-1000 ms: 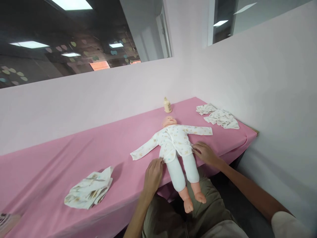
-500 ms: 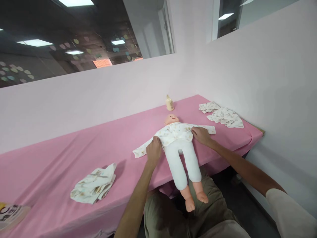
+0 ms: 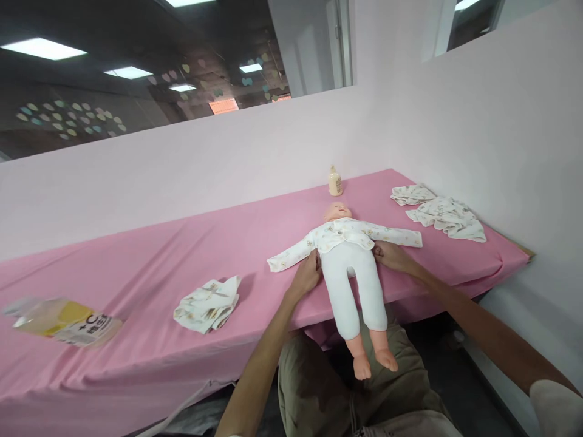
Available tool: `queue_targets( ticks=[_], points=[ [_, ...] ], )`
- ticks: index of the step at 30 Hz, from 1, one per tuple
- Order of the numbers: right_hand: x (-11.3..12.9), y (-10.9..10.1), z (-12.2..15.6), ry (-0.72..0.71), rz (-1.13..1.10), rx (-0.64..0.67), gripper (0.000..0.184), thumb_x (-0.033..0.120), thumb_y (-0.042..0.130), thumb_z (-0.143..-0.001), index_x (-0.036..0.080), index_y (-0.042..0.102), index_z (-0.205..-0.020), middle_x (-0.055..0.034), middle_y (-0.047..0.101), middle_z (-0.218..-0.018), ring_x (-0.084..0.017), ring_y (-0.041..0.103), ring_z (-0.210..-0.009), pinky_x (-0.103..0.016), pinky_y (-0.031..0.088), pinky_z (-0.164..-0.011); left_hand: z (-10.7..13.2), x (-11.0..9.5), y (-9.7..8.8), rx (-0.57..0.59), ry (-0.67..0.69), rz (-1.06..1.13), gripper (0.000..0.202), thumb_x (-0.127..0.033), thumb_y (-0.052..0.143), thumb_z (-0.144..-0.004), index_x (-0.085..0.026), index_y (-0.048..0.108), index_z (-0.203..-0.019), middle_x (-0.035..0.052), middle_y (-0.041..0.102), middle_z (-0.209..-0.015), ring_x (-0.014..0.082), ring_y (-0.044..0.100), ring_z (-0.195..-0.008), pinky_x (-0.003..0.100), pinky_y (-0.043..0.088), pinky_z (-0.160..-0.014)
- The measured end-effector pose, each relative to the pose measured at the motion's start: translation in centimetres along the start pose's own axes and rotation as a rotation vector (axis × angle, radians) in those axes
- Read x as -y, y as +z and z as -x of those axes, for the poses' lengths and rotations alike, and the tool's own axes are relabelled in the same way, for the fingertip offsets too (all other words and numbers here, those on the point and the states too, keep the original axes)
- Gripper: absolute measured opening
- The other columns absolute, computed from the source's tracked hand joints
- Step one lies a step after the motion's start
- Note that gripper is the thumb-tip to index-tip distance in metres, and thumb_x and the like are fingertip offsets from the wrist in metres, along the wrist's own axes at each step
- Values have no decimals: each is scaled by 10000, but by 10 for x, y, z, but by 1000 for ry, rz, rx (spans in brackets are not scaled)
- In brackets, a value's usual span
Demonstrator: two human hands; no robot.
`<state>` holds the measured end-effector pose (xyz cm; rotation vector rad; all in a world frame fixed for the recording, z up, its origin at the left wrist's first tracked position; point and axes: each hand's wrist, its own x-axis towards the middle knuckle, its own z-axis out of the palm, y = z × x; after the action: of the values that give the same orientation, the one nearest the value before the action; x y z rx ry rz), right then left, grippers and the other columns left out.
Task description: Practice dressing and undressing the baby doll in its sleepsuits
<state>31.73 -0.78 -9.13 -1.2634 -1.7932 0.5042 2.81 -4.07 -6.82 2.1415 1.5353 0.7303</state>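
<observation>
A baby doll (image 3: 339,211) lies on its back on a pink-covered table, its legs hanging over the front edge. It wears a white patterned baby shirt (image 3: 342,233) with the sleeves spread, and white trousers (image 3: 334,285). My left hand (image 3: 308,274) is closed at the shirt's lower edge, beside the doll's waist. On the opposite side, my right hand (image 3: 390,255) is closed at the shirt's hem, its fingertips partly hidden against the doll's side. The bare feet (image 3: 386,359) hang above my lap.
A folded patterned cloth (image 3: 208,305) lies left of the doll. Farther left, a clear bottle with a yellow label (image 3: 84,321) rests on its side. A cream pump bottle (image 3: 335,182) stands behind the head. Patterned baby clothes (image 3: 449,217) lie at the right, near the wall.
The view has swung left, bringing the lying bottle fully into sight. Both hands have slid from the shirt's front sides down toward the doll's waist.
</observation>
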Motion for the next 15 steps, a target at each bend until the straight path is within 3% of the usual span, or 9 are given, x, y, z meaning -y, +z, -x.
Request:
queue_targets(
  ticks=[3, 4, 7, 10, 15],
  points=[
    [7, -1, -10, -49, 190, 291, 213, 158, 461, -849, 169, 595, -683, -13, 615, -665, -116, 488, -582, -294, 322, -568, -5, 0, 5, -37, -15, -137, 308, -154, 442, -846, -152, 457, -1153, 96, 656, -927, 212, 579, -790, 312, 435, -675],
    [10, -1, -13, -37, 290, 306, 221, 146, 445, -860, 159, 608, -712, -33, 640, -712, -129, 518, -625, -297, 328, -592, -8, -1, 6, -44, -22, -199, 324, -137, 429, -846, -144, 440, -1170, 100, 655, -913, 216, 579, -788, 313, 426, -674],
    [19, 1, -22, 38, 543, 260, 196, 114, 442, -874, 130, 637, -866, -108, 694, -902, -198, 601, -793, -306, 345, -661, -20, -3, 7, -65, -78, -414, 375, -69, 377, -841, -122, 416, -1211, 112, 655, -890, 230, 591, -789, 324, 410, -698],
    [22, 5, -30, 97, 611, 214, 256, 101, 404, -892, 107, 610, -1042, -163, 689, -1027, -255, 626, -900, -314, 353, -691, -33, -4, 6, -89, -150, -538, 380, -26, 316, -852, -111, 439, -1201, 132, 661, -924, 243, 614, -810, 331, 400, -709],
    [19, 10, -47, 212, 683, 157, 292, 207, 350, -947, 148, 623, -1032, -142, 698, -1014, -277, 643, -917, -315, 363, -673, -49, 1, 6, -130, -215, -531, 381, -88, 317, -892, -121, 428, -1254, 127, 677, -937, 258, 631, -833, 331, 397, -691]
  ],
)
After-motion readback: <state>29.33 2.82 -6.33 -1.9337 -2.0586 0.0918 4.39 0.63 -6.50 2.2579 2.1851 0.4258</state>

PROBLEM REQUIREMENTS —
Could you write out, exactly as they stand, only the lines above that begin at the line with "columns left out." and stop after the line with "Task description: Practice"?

THE COMPLETED TASK —
`<state>` holds the measured end-effector pose (xyz cm; rotation vector rad; all in a world frame fixed for the recording, z up, its origin at the left wrist's first tracked position; point and axes: each hand's wrist, its own x-axis towards the middle knuckle, its own z-axis out of the palm, y = z × x; after the action: of the values that give the same orientation, the one nearest the value before the action; x y z rx ry rz), right then left, grippers and the other columns left out.
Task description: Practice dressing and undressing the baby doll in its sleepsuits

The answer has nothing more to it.